Nick Shaxson ■ Tax havens: beyond illicit financial flows
Capital flows, tax havens and offshore secrecy
A guest post by Prof. Sol Picciotto, a TJN Senior Adviser. This was first published in African Agenda, vol. 18 No. 2, published June 2015
The discussion of the Mbeki Panel report in the last issue of African Agenda, in both the Editorial and the article by Tetteh Hormeku, rightly drew attention to the need to look beyond the issue of ‘illegal flows’. While the Panel’s concern with ‘money illegally earned, transferred or used’ is important, there are much wider implications raised by the report.
The Mbeki report rightly included a discussion of tax losses from techniques used by multinational companies (MNCs), but these techniques were described as involving ‘aggressive tax practices’, and ‘abusive transfer pricing’. These descriptions misstate the nature of the issue, since MNC tax avoidance employs standard practices, which are not only allowed but encouraged by current international tax rules.
It also pointed to the role played by ‘financial secrecy jurisdictions and/or tax havens’, as an enabling factor. In fact, it was MNCs themselves, together with wealthy families, who devised and developed the tax haven and offshore financial secrecy system, and they are still its main users. For example, a report by Action Aid in 2011 showed that 98 of the 100 largest companies registered on the London Stock Exchange (the FTSE 100) between them had over 34,000 affiliates, a third located in tax havens. The heaviest user was the banking sector, which especially favours the Cayman Islands (where Barclays alone had 174 companies). In effect, the perfectly legal and indeed normal tax avoidance practices of MNCs operate in collusion with the wider spectrum of corruption and criminality sustained by the offshore system.
Tax Justice Campaigns
Hence, the tax justice campaign which has spread rapidly both in Africa and around the world in the last 15 years, has focused on this tax haven and offshore secrecy system. Our main demands have been:
- to combat secrecy: a comprehensive system for all countries to exchange information automatically for tax purposes, and to obtain necessary information by overriding tax and professional secrecy, together with registration of the actual owners (beneficial ownership) of companies, trust and other legal entities;
- for MNC taxation: reform of international tax rules to enable them to be treated in accordance with the economic reality that they function as unitary enterprises.

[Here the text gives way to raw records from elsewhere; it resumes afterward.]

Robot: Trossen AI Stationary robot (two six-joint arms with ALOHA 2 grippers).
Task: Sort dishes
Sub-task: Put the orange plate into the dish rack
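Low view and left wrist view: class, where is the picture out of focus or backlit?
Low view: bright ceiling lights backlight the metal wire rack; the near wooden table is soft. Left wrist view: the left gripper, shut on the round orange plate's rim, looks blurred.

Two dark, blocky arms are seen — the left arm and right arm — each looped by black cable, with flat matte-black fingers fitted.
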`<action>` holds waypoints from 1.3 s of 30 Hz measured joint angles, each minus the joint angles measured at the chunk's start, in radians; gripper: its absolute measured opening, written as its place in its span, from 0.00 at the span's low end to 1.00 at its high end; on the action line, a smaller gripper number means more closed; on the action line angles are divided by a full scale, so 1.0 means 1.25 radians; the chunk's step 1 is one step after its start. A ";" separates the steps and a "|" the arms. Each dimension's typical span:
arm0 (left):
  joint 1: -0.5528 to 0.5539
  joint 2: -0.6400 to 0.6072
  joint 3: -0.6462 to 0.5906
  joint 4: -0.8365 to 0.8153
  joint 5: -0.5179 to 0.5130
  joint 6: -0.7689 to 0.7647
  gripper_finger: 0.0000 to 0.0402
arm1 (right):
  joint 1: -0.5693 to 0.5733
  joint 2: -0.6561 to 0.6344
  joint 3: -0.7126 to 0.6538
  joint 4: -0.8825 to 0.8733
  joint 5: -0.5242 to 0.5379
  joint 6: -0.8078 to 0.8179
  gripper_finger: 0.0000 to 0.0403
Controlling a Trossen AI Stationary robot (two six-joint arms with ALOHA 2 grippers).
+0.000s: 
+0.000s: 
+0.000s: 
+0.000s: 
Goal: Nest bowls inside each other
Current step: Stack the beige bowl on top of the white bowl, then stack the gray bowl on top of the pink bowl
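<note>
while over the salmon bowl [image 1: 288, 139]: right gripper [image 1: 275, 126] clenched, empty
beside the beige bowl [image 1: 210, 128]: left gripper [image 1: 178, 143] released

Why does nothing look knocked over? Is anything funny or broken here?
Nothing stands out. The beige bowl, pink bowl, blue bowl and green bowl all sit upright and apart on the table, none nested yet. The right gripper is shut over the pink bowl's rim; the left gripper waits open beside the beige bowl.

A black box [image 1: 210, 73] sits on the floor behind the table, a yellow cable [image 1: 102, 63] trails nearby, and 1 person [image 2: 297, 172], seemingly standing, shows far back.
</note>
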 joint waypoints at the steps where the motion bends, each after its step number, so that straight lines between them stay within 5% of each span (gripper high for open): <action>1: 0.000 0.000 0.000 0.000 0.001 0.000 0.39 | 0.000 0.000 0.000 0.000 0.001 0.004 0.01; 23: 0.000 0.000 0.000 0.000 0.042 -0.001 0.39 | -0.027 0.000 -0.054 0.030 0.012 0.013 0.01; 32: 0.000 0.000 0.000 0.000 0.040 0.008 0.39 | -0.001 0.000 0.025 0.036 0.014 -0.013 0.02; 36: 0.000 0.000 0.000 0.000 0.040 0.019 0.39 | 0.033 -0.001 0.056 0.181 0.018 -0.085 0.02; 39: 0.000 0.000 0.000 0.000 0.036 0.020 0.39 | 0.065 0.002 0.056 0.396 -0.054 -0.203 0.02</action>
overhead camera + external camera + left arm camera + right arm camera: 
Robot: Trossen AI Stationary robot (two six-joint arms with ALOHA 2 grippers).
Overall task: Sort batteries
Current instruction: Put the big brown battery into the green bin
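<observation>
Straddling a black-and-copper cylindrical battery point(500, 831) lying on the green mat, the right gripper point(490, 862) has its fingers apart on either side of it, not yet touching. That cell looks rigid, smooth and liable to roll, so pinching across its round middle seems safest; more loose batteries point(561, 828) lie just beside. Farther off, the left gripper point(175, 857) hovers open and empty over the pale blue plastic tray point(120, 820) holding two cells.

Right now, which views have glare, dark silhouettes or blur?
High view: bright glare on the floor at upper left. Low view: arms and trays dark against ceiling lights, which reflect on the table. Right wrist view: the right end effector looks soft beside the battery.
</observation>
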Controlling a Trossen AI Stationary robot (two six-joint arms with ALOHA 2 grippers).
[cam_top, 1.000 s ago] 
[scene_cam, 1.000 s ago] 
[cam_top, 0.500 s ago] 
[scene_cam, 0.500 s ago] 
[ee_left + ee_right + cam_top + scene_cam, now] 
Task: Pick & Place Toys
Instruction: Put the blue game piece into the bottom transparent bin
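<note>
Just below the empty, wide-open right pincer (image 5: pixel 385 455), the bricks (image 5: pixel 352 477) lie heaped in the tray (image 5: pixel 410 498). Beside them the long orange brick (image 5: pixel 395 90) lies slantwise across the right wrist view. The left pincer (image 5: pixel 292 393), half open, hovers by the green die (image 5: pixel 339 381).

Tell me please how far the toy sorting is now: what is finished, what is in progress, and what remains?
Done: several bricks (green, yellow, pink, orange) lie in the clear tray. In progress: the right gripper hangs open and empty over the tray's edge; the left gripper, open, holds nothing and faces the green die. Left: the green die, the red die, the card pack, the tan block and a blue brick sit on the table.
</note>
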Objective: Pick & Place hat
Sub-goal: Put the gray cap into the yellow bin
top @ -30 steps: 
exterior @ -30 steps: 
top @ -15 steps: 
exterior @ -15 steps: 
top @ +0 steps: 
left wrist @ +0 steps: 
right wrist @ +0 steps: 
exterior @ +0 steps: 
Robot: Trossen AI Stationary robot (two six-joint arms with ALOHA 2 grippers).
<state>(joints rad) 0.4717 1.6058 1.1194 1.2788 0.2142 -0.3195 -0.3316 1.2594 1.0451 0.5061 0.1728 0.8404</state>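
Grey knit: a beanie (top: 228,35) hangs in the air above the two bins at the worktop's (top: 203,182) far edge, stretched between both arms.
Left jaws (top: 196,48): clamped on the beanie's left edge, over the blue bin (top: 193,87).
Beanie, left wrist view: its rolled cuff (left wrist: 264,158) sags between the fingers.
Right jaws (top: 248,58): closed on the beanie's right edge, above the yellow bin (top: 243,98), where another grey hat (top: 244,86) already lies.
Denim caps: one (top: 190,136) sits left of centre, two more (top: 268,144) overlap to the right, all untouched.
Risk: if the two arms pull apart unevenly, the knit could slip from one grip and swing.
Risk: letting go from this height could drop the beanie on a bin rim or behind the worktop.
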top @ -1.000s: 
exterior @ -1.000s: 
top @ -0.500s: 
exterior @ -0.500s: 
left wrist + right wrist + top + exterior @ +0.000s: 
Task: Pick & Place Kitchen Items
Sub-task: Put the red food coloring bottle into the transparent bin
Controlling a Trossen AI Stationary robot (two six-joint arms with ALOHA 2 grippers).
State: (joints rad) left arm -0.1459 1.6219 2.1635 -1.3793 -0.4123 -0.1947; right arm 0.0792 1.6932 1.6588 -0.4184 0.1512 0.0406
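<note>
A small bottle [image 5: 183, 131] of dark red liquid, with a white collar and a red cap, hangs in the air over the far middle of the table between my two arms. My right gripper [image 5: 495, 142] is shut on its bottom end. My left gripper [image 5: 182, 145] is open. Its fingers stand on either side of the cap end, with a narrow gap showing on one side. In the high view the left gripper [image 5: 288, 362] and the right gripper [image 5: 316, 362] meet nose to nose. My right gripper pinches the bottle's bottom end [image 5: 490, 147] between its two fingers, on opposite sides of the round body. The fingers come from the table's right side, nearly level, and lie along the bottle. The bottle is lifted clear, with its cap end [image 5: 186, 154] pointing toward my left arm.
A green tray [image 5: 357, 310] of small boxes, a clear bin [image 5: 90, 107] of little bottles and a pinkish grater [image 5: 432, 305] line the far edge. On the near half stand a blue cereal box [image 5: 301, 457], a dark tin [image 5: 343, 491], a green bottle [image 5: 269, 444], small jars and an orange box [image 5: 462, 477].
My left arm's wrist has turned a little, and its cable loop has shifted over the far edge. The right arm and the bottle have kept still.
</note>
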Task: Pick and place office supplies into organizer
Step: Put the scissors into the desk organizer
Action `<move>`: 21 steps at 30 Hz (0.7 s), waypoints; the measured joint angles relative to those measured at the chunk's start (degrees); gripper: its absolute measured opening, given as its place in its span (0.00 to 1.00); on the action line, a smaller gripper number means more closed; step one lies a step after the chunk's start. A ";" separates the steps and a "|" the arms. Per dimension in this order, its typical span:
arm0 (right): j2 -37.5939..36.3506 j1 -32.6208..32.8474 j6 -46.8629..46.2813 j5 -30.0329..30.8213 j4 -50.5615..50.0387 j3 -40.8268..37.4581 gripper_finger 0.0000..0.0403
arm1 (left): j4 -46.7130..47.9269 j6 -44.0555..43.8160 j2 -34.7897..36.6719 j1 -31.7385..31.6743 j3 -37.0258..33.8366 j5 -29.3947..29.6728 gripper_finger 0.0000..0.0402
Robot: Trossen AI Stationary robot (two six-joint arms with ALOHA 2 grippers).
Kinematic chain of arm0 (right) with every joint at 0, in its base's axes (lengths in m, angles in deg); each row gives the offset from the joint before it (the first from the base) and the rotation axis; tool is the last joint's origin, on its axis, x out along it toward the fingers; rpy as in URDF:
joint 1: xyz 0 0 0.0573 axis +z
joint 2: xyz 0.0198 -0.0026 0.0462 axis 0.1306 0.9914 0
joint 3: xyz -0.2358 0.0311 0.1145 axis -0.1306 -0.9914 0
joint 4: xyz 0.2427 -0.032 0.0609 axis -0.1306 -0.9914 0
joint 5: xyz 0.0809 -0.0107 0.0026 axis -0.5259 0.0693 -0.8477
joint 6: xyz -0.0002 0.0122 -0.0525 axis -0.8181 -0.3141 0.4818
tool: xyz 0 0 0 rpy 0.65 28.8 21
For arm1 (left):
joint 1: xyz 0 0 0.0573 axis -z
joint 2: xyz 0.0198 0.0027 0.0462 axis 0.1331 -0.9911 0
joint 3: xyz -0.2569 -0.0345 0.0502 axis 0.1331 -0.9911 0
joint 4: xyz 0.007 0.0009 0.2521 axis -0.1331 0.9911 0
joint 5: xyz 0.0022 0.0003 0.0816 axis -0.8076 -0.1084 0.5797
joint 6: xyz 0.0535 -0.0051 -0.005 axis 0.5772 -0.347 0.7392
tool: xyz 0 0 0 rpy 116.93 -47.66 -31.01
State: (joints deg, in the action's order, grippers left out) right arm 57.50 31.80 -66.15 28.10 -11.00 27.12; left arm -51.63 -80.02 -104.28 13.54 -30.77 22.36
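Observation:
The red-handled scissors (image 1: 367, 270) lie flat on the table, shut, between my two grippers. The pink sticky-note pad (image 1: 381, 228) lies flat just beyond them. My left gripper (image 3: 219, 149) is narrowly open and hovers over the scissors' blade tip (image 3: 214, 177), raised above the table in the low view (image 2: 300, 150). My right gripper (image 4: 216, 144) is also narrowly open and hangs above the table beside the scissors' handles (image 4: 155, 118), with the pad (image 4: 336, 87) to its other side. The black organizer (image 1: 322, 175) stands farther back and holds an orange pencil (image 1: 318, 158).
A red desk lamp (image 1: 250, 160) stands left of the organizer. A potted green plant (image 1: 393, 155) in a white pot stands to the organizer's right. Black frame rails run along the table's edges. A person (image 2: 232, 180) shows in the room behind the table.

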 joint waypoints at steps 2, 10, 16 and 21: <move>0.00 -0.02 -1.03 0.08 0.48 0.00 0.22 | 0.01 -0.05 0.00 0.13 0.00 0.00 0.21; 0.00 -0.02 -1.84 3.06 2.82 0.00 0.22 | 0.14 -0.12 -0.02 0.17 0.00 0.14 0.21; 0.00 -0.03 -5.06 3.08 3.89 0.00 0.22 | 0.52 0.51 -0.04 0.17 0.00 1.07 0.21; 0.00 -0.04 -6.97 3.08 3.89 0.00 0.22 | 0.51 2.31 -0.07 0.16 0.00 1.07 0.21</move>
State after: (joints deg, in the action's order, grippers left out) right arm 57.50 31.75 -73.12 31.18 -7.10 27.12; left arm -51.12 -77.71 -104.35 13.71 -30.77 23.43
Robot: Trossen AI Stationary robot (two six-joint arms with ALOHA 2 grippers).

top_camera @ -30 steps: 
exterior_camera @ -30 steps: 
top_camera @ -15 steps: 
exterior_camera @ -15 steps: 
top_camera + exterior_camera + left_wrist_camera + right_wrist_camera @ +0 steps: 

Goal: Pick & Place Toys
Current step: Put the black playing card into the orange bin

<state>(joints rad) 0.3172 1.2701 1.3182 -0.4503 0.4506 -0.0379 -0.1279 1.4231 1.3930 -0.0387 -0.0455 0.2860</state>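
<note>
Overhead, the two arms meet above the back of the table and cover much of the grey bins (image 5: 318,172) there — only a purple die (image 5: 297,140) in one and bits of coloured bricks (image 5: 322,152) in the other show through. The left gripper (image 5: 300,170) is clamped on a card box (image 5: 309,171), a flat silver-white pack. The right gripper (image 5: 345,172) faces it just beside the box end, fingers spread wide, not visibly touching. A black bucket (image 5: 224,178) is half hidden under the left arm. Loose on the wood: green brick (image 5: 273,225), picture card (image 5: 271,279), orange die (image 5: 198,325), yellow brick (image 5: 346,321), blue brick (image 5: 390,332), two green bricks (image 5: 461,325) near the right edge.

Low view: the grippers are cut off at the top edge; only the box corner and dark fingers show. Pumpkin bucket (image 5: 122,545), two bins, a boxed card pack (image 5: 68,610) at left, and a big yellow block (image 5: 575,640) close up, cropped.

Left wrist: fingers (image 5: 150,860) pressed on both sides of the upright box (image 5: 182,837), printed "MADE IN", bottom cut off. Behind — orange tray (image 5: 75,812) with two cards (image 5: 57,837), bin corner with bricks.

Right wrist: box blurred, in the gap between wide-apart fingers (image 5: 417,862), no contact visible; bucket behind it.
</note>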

As a result of worldwide political pressures, especially following the financial crisis of 2008-9, the G20 world leaders took up both these issues, although they handed the work of formulating policy proposals to the technical experts of the OECD, the rich countries’ club.
Lobbying and Policy Communities
This is not the place to discuss these issues in any detail. However, it is important for campaigners to continue to monitor the development and implementation of these measures by the OECD. Our experience has been that, despite the strong political pressures, the policy proposals which emerge from global governance institutions envisage only weak reforms. A major factor of course is the enormous lobbying effort mounted by the MNCs and the large accounting, law and corporate service firms which support them, which clearly have a lot to lose.
Another reason is the technical complexity of the rules, resulting from the investment of intellectual and cultural capital by the specialists who devised and elaborate them. International tax advisers form a closed community of expertise, which includes not only the well-paid practitioners in private firms, but also many academics and government officials, who participate in specialist conferences and other forms of knowledge production. These processes tend to produce a generally accepted orthodoxy, rejecting alternative approaches. Although concerned with technical expertise, such communities are inevitably dominated by the interests and perspectives of MNCs, which can apply enormous resources to these activities. This undermines the independence of academics, who often become dependent on corporate funding, and of officials, who frequently take the revolving door which enables them to join private firms, and (less often) movement in the other direction. Many of the top private sector specialists on issues such as transfer pricing have spent time working for OECD governments, and indeed in the OECD itself.
Why Tax is Central
Taxation is often thought of in terms of its distributional effects, as an instrument which can perhaps be used to reduce inequality and improve social welfare or protect human rights. On a wider view, taxes are the basis for collective social provision of public goods, ranging from transport networks to education, from investment in basic research to social and public security.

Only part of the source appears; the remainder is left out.